SMCCCv1.3 added a hint bit which callers can set in an SMCCC function ID
(AKA "FID") to indicate that it is acceptable for the SMCCC
implementation to discard SVE and/or SME state over a specific SMCCC
call. The kernel support for using this hint is broken and SMCCC calls
may clobber the SVE and/or SME state of arbitrary tasks, though FPSIMD
state is unaffected.
The kernel support is intended to use the hint when there is no SVE or
SME state to save, and to do this it checks whether TIF_FOREIGN_FPSTATE
is set or TIF_SVE is clear in assembly code:
| ldr <flags>, [<current_task>, #TSK_TI_FLAGS]
| tbnz <flags>, #TIF_FOREIGN_FPSTATE, 1f // Any live FP state?
| tbnz <flags>, #TIF_SVE, 2f // Does that state include SVE?
|
| 1: orr <fid>, <fid>, ARM_SMCCC_1_3_SVE_HINT
| 2:
| << SMCCC call using FID >>
This is not safe as-is:
(1) SMCCC calls can be made in a preemptible context and preemption can
result in TIF_FOREIGN_FPSTATE being set or cleared at arbitrary
points in time. Thus checking for TIF_FOREIGN_FPSTATE provides no
guarantee.
(2) TIF_FOREIGN_FPSTATE only indicates that the live FP/SVE/SME state in
the CPU does not belong to the current task, and does not indicate
that clobbering this state is acceptable.
When the live CPU state is clobbered it is necessary to update
fpsimd_last_state.st to ensure that a subsequent context switch will
reload FP/SVE/SME state from memory rather than consuming the
clobbered state. This and the SMCCC call itself must happen in a
critical section with preemption disabled to avoid races.
(3) Live SVE/SME state can exist with TIF_SVE clear (e.g. with only
TIF_SME set), and checking TIF_SVE alone is insufficient.

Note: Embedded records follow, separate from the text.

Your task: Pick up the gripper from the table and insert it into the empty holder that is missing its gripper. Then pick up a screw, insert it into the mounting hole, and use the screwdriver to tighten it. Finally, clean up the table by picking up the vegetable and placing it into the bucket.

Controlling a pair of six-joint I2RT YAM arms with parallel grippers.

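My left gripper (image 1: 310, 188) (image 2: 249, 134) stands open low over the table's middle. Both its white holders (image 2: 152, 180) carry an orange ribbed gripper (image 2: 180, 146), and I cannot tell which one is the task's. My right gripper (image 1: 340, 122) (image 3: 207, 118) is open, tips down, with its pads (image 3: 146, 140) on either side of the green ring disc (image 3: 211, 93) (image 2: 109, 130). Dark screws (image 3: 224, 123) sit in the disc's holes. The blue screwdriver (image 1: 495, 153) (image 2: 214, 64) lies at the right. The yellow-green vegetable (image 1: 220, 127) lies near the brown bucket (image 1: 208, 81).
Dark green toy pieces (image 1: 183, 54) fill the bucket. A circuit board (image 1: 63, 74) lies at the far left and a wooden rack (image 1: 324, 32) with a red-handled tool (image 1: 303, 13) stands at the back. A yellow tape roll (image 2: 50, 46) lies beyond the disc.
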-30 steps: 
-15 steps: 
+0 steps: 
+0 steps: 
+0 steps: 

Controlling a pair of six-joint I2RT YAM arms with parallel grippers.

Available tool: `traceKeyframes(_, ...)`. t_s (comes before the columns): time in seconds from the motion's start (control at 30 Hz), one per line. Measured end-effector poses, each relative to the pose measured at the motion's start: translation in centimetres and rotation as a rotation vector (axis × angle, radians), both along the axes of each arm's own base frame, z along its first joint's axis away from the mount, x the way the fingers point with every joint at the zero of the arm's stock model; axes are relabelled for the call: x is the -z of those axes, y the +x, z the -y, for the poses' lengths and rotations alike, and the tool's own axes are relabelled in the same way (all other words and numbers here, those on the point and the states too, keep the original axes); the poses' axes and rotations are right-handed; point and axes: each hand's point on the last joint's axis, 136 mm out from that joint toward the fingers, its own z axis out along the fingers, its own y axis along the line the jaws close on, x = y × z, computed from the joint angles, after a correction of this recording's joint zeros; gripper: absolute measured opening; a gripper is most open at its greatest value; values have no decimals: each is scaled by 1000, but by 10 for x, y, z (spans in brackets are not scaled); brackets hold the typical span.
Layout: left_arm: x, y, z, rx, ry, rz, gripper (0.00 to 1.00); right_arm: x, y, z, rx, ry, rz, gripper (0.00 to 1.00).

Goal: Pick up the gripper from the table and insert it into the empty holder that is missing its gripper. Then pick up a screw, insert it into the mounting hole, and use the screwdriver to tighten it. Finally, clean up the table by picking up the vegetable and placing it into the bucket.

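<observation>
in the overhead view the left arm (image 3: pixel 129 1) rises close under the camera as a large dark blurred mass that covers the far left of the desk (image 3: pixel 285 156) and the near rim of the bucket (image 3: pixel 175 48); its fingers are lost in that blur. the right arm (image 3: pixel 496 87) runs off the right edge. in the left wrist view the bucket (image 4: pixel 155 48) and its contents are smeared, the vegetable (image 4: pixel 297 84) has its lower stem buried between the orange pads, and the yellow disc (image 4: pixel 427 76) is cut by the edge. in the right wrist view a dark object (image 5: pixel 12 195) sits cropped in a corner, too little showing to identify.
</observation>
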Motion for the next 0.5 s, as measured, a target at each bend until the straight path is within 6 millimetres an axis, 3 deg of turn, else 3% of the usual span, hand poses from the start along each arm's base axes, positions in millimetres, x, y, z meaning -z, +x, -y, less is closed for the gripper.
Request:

Remove the broken support for the SMCCCv1.3 SVE saving hint. This is
effectively a revert of commits:
* cfa7ff959a789a95 ("arm64: smccc: Support SMCCC v1.3 SVE register saving hint")
* a7c3acca53801e10 ("arm64: smccc: Save lr before calling __arm_smccc_sve_check()")
... leaving behind the ARM_SMCCC_VERSION_1_3 and ARM_SMCCC_1_3_SVE_HINT
definitions, since these are simply definitions from the SMCCC
specification, and the latter is used in KVM via ARM_SMCCC_CALL_HINTS.
If we want to bring this back in future, we'll probably want to handle
this logic in C where we can use all the usual FPSIMD/SVE/SME helper
functions, and that'll likely require some rework of the SMCCC code
and/or its callers.
Fixes: cfa7ff959a789a95 ("arm64: smccc: Support SMCCC v1.3 SVE register saving hint")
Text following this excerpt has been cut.